* **What you should do**
The answer is to be all of the data below, reproduced exactly.

Source records
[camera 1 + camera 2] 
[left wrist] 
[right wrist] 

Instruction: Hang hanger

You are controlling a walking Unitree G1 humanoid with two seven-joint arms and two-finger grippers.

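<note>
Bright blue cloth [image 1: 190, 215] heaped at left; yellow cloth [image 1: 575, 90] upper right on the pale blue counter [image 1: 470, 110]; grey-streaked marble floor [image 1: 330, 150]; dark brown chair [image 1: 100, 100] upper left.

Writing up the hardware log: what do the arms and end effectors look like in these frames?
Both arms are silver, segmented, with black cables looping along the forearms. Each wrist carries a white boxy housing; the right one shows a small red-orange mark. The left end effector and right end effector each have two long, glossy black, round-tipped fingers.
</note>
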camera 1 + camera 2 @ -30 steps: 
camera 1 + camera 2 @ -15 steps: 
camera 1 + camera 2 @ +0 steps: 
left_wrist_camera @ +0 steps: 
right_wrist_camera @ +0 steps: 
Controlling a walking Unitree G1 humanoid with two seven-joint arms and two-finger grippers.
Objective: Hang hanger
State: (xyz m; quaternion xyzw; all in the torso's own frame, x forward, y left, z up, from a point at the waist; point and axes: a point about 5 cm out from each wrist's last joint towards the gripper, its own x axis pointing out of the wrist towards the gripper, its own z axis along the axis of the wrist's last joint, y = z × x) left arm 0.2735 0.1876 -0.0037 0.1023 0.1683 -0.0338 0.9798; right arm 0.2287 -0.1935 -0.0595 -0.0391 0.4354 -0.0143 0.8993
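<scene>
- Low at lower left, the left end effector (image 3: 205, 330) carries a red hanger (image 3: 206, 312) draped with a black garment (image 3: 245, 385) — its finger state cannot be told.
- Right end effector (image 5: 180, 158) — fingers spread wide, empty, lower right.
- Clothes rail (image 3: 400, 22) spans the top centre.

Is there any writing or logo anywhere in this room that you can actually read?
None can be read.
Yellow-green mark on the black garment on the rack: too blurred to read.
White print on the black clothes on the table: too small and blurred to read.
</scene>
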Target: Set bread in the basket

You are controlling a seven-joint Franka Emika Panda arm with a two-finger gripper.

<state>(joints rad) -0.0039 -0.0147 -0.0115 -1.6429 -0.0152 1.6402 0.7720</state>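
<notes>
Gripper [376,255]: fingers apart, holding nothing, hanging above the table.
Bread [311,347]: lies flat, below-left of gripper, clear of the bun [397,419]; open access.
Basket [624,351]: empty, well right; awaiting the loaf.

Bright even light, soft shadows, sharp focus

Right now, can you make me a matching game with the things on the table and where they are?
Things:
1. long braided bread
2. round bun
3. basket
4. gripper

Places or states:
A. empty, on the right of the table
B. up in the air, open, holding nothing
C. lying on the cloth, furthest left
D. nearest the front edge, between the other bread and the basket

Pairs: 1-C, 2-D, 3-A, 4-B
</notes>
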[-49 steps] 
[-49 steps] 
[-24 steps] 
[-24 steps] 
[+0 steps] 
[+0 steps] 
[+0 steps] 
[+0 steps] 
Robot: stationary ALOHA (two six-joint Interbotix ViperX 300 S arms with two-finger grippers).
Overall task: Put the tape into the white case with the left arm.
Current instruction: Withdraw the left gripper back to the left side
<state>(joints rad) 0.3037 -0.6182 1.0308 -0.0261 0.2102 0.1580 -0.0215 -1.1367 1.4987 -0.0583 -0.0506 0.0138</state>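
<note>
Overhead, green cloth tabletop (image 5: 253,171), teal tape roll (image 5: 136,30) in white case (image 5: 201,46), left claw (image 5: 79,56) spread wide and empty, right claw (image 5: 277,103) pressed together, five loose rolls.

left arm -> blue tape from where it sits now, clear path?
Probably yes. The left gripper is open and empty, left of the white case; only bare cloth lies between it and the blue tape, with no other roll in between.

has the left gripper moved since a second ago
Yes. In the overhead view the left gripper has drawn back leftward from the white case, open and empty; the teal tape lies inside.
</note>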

* **Answer space**
[camera 1 + camera 2] 
[left wrist] 
[right wrist] 

Instruction: Hang hanger

You are controlling a walking Unitree G1 humanoid with two seven-joint arms and two-finger grippers.

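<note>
Bright blue cloth [image 1: 190, 215] heaped at left; yellow cloth [image 1: 575, 90] upper right on the pale blue counter [image 1: 470, 110]; grey-streaked marble floor [image 1: 330, 150]; dark brown chair [image 1: 100, 100] upper left.

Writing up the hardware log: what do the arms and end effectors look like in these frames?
Both arms are silver, segmented, with black cables looping along the forearms. Each wrist carries a white boxy housing; the right one shows a small red-orange mark. The left end effector and right end effector each have two long, glossy black, round-tipped fingers.
</note>
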camera 1 + camera 2 @ -30 steps: 
camera 1 + camera 2 @ -15 steps: 
camera 1 + camera 2 @ +0 steps: 
left_wrist_camera @ +0 steps: 
right_wrist_camera @ +0 steps: 
Controlling a walking Unitree G1 humanoid with two seven-joint arms and two-finger grippers.
Objective: Hang hanger
State: (xyz m; quaternion xyzw; all in the torso's own frame, x forward, y left, z up, from a point at the waist; point and axes: a point about 5 cm out from each wrist's last joint towards the gripper, its own x axis pointing out of the wrist towards the gripper, its own z axis along the axis of the wrist's last joint, y = z × x) left arm 0.2735 0.1876 -0.0037 0.1023 0.1683 -0.0338 0.9798; right arm 0.2287 -0.1935 -0.0595 -0.0391 0.4354 -0.0143 0.8993
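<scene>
- Low at lower left, the left end effector (image 3: 205, 330) carries a red hanger (image 3: 206, 312) draped with a black garment (image 3: 245, 385) — its finger state cannot be told.
- Right end effector (image 5: 180, 158) — fingers spread wide, empty, lower right.
- Clothes rail (image 3: 400, 22) spans the top centre.

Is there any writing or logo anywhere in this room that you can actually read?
None can be read.
Yellow-green mark on the black garment on the rack: too blurred to read.
White print on the black clothes on the table: too small and blurred to read.
</scene>
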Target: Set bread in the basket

You are controlling a seven-joint Franka Emika Panda arm with a two-finger gripper.

<state>(joints rad) -0.0039 -0.0147 -0.0115 -1.6429 -0.0152 1.6402 0.7720</state>
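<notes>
Gripper [376,255]: fingers apart, holding nothing, hanging above the table.
Bread [311,347]: lies flat, below-left of gripper, clear of the bun [397,419]; open access.
Basket [624,351]: empty, well right; awaiting the loaf.

Bright even light, soft shadows, sharp focus

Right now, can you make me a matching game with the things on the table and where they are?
Things:
1. long braided bread
2. round bun
3. basket
4. gripper

Places or states:
A. empty, on the right of the table
B. up in the air, open, holding nothing
C. lying on the cloth, furthest left
D. nearest the front edge, between the other bread and the basket

Pairs: 1-C, 2-D, 3-A, 4-B
</notes>
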[-49 steps] 
[-49 steps] 
[-24 steps] 
[-24 steps] 
[+0 steps] 
[+0 steps] 
[+0 steps] 
[+0 steps] 
Robot: stationary ALOHA (two six-joint Interbotix ViperX 300 S arms with two-finger grippers).
Overall task: Put the tape into the white case with the left arm.
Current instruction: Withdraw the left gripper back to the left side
<state>(joints rad) 0.3037 -0.6182 1.0308 -0.0261 0.2102 0.1580 -0.0215 -1.1367 1.4987 -0.0583 -0.0506 0.0138</state>
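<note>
Overhead, green cloth tabletop (image 5: 253,171), teal tape roll (image 5: 136,30) in white case (image 5: 201,46), left claw (image 5: 79,56) spread wide and empty, right claw (image 5: 277,103) pressed together, five loose rolls.

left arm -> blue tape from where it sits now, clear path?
Probably yes. The left gripper is open and empty, left of the white case; only bare cloth lies between it and the blue tape, with no other roll in between.

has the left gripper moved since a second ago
Yes. In the overhead view the left gripper has drawn back leftward from the white case, open and empty; the teal tape lies inside.
</note>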

That completes the response to the exercise.